Which matches would you say that most rings true for? It's definitely true in some cases.

 

This is relevant for the the 6/1/93 match (Which was the first one I saw of these guys):

 

"The major problem is that it just went on and on and on during the finishing stretch. If the thing ended with the moonsault after the tandem DDTs or especially Kobashi's powerbomb with the flip pin, I think I ultimately would have loved the match instead of just being happily surprised with some parts of it and frustrated with other parts. It just kept going and going after that though with a sort of escalation i wasn't feeling at all, and I had actually been REALLY into it when Kawada tagged in after Misawa's flying elbow to the floor. I thought they were going to take the thing home there because it felt really right to me and they just didn't."

======

Here's everything I said about the 12/3/93 match:

 

12/3/93

 
"An really awesome 17 minute match and a very frustrating 30 minute match all in one! 
 
Seriously, this one was more egregious than the last in losing me. I really sort of loved it right until the hot tag to Misawa and Kobashi fighting back and what not. The match should have ended there, or maybe i guess gone into a second FIP or something, like in AWA matches. Instead, they just hit things in and out of giant moments and by the missed Kobashi moonsault I was done. It's really frustrating too because there are so many great little moments and really clever bits and very strong selling and facial expressions and the stuff just looks so good, but when half the match is this back and forth big bomb finishing sequence where they've given up on working any sort of tag team match after spending the first half of the match working a really great tag team match, I just get desensitized. 
 
I sort of love each guy in his role. Taue as a big man bully asshole is really great.

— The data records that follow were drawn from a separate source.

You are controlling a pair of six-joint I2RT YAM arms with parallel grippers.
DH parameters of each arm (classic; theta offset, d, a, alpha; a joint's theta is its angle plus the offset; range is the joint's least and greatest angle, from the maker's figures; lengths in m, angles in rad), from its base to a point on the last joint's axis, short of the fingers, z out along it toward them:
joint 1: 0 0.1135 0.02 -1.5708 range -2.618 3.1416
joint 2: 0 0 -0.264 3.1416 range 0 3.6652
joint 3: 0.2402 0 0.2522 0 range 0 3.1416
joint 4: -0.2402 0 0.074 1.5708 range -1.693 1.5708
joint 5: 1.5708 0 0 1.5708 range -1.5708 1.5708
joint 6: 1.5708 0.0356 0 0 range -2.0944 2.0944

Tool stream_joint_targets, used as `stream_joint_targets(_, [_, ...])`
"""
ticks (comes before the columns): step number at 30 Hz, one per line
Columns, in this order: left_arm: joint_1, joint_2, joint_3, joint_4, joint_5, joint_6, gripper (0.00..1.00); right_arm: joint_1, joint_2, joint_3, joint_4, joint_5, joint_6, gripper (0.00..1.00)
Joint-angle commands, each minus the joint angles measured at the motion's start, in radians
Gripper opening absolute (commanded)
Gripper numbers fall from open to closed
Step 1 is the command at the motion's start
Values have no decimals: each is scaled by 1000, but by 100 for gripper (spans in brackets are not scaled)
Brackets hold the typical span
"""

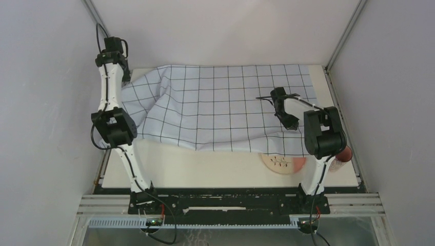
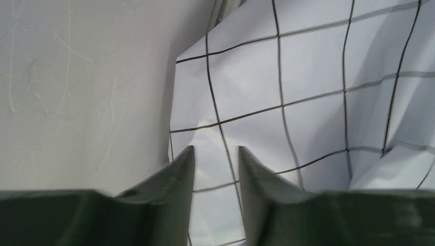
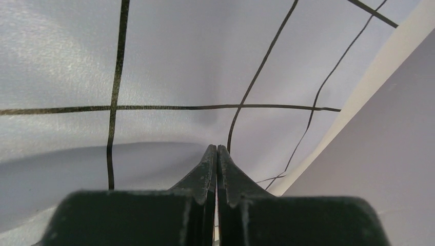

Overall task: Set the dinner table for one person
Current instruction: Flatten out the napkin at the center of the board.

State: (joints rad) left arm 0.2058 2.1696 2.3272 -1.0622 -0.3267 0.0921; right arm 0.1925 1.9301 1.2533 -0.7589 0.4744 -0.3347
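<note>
Pale-blue gridded cloth (image 1: 220, 107) is covering the dinner table's (image 1: 205, 173) far half, and I'm spreading it. Left gripper (image 2: 215, 149) is hovering parted, empty, over its far-left corner; right gripper (image 3: 216, 147) is pinching a fold. Next calls for a flattening pull.

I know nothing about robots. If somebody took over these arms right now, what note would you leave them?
Left end effector: open above the gridded cloth's far-left corner, holding nothing.
Right end effector: shut, seemingly pinching the cloth's right part.
Cloth covers the far part of the dinner table, rumpled at left; a plate is partly hidden by its near edge.
Done: cloth roughly laid. To do: smooth it, set out the plate.
</note>
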Motion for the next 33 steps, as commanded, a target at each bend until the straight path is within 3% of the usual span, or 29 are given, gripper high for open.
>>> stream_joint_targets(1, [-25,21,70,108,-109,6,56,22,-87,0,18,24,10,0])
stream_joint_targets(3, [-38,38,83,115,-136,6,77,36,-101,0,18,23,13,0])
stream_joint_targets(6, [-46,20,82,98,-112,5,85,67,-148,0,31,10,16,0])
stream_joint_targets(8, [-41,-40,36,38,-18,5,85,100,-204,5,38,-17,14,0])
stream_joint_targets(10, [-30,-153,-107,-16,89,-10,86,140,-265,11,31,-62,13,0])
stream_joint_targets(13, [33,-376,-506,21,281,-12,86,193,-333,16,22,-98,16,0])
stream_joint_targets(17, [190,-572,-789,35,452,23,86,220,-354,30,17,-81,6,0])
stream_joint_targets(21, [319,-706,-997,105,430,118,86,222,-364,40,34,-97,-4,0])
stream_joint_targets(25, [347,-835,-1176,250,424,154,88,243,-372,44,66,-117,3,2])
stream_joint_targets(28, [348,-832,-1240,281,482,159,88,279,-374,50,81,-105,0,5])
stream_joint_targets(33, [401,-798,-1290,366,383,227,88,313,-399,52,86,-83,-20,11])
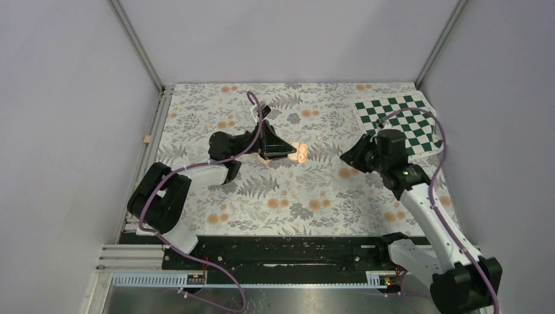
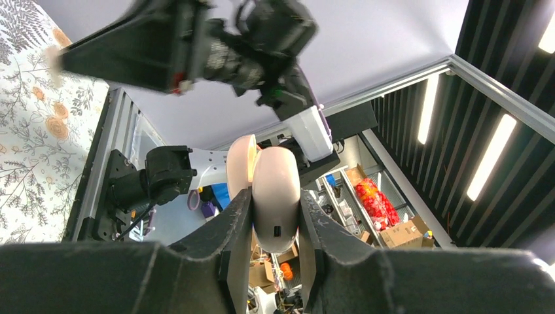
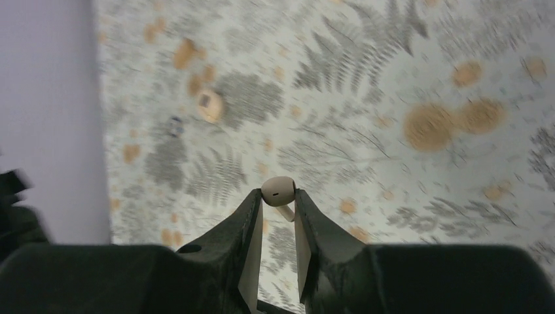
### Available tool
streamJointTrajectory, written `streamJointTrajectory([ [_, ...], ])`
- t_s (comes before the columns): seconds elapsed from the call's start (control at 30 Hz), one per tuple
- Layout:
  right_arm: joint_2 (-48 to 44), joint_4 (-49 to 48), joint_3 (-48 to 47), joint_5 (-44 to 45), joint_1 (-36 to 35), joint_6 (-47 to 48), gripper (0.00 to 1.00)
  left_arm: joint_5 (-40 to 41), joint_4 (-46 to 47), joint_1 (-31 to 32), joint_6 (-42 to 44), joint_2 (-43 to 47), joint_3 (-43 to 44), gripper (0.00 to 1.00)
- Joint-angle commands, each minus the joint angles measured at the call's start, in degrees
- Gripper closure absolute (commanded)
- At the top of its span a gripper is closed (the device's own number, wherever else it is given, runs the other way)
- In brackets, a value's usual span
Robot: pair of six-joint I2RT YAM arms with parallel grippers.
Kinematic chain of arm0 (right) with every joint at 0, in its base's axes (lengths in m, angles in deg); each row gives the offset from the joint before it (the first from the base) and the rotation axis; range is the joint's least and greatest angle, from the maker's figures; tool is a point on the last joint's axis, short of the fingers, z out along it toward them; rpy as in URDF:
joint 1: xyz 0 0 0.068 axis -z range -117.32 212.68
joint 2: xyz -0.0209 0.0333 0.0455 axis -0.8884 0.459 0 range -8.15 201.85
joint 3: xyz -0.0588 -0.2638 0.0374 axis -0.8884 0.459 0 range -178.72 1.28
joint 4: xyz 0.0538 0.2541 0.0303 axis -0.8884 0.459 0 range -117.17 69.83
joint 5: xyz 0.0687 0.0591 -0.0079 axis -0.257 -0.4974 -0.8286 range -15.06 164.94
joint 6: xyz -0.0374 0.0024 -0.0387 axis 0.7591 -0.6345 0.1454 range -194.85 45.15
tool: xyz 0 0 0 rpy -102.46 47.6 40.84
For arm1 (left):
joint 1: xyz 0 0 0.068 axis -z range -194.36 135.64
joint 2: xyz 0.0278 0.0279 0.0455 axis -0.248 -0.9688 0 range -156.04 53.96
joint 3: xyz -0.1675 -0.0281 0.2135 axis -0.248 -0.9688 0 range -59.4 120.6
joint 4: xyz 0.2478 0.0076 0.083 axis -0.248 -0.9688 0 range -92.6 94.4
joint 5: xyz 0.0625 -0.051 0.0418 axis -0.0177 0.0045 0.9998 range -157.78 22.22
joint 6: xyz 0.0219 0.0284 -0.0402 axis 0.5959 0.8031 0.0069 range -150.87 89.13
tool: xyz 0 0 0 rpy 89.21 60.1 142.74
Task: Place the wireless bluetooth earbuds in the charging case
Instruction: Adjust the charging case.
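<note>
Right hand (image 3: 278,201) pinches earbud (image 3: 278,188) above floral tabletop (image 3: 393,72)

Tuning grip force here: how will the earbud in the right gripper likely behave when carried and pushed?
Probably slippery: the earbud looks smooth and rounded, pinched only at the tips of the right gripper, so it may swivel or pop out. Likely stiff and very light, being tiny hard-looking plastic. Dropped, its rounded head might roll.
</note>
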Motion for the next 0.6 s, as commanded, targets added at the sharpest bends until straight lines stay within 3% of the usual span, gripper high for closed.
streamJointTrajectory([
  [0.0,5.60,3.09,7.26,4.22,0.10,1.58,0.80,2.12,3.39,0.04,1.04,1.74,0.27,1.00],
  [0.2,12.53,-3.16,12.53,6.12,0.14,2.30,0.80,4.31,-5.13,0.06,8.17,4.95,-1.26,1.00],
  [0.3,16.07,-3.61,12.86,7.22,0.14,3.63,0.77,4.16,-4.71,0.05,8.58,4.80,-1.80,1.00],
  [0.5,18.31,-5.28,13.10,8.84,0.12,4.69,0.63,4.59,1.62,0.04,5.08,2.12,-2.83,1.00],
  [0.57,18.60,-5.51,12.69,8.77,0.11,4.96,0.51,4.50,2.16,0.05,5.01,1.65,-3.05,1.00],
])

Kawada is the surliest wrestler ever and a stubborn idiot to boot. Kobashi is a good FIP with these fiery moments of really quick offense and MIsawa is one of the best hot tags ever because his execution and the energy and emotion he's able to put behind it is just so iconic. You really get the feeling that this person is a PROFESSIONAL WRESTLER and not just someone pretending to be one. 
 
That said, everything just fizzles apart for me. My gut tells me that everything's come to a head and that they should bring the match to a conclusion and you know what? Fifteen minutes later they do."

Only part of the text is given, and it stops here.